Your copy of the listing should match it exactly, only without pictures.

• _Stored data_:
|---|

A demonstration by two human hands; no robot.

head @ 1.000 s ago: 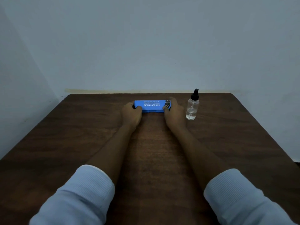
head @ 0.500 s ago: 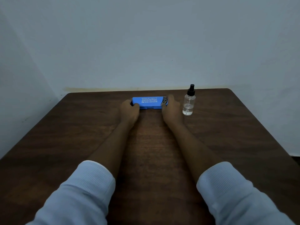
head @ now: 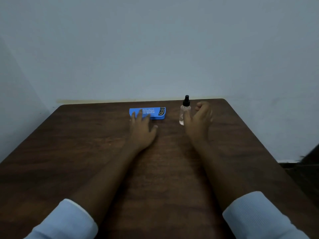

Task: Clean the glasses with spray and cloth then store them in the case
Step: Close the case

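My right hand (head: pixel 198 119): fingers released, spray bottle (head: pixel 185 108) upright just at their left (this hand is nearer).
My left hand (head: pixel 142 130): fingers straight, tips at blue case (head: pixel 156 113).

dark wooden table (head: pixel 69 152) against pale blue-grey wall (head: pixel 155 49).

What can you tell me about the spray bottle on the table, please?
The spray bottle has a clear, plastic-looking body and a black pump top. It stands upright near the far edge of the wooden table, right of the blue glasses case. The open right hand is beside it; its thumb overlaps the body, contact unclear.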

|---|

• _Response box_:
A demonstration by two human hands; no robot.

head @ 1.000 s ago: 
head @ 0.500 s ago: 
head @ now: 

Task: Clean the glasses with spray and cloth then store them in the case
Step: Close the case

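My right hand (head: pixel 198 119): fingers released, spray bottle (head: pixel 185 108) upright just at their left (this hand is nearer).
My left hand (head: pixel 142 130): fingers straight, tips at blue case (head: pixel 156 113).

dark wooden table (head: pixel 69 152) against pale blue-grey wall (head: pixel 155 49).

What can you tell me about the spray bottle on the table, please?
The spray bottle has a clear, plastic-looking body and a black pump top. It stands upright near the far edge of the wooden table, right of the blue glasses case. The open right hand is beside it; its thumb overlaps the body, contact unclear.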

Nothing else remains to be done in this exercise.